The Machine, the greatest culmination of dreams and technology of a thousand races across the galaxy. The Machine, the great engine of enlightenment that finally spanned the gap between organic and inorganic life. The Machine, A single vast artificial consciousness that was spread across the galaxy so that no one would lack access to the limits of all accumulated knowledge and understanding. The Machine, it whispered in the dark and spoke to the people in their dream, but no one heard it. Until they did. From their dark and twisted throne they heard its call. And they answered.

The Seiger attracted by the mental energies of an entire galaxy amplified across dimensions by the machine broke through the boundaries between realities and poured into ours like a plague leaving nothing but terror and destruction in its wake. The galaxy was shattered into pieces as whole systems where consumed by the relentless hordes. So devastating was their insurgency across dimensions that even the Machine fell victim to the anarchy that gripped the known worlds, and was shattered in the midst of the chaos.
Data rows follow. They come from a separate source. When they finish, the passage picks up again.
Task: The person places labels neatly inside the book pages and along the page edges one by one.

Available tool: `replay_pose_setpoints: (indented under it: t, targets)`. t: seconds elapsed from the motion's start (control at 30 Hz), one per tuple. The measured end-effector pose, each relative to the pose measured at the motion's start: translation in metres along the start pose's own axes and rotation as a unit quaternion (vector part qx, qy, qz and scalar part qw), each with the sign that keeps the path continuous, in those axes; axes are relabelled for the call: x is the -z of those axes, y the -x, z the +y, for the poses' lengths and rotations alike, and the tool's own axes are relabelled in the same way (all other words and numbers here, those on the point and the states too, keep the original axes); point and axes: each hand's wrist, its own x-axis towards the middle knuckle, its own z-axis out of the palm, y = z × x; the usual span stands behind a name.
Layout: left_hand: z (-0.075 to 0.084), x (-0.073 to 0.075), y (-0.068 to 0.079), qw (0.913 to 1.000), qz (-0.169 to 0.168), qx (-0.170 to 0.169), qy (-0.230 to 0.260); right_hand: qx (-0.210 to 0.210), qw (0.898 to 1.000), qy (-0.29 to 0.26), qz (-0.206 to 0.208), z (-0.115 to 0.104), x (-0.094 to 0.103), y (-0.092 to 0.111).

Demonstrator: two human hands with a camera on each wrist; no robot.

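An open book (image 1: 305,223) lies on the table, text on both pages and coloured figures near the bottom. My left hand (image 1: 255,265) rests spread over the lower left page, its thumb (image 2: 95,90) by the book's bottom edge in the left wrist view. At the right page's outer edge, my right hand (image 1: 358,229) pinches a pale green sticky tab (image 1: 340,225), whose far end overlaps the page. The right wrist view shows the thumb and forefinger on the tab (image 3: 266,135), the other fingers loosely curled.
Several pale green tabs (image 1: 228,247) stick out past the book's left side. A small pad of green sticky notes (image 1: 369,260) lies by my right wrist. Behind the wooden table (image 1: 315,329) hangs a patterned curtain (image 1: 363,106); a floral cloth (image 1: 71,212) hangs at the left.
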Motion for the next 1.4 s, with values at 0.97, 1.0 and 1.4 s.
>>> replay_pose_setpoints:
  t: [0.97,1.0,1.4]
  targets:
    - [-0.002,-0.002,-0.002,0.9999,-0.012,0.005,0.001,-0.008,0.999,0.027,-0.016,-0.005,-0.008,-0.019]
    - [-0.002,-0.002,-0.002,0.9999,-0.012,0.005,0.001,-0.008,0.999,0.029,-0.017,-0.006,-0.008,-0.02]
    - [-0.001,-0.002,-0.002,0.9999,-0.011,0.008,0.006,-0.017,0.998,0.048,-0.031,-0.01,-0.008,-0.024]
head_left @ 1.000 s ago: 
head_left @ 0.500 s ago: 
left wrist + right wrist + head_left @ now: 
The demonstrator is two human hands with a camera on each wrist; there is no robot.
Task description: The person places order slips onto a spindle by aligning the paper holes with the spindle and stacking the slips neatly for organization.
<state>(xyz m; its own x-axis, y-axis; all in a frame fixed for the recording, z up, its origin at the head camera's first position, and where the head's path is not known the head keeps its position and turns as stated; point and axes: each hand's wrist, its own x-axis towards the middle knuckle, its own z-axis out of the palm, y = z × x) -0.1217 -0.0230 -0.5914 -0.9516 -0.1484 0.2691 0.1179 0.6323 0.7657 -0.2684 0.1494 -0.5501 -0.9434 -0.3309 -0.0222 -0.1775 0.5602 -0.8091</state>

Then like a warm breeze on a cold day the Seiger assault ended as quickly as it began. What was left of the galaxy tried to rebuild. Great empires where reduced to a scattering of unconnected worlds. Once glorious civilization had reverted back to Neolithic way of life. And vast portions of the galactic wormhole network where lost, leaving surviving powers unconnected from their old allies and powerbases.

Like a mirror to the galaxy the Machine suffered the same fate. It was no longer a single vast connected entity spanning the entire galaxy. It was now nothing more then a number of unconnected fragments. And so each fragment alone and with faint lingering memories of what it once was, tried to recreate the Machine from themselves. Most fragments where nothing more then scraps of data being processed or solitary programs begin run before the crash. The fragments with no power on their own sought out hosts both man or machine to provide them with a vessel to fulfil the new purpose they had created for themselves. Some fragments devoted themselves to building vast cities on now lifeless worlds or acting as teachers to fallen civilizations believing with their own limited understanding that has always been their purpose. But others larger fragments pursued much grandeur and sinister ambitions. Working from the shadows they began to shape the new galaxy,

So like that time passed, the old ways where forgotten and no ones emerged and so our story begins…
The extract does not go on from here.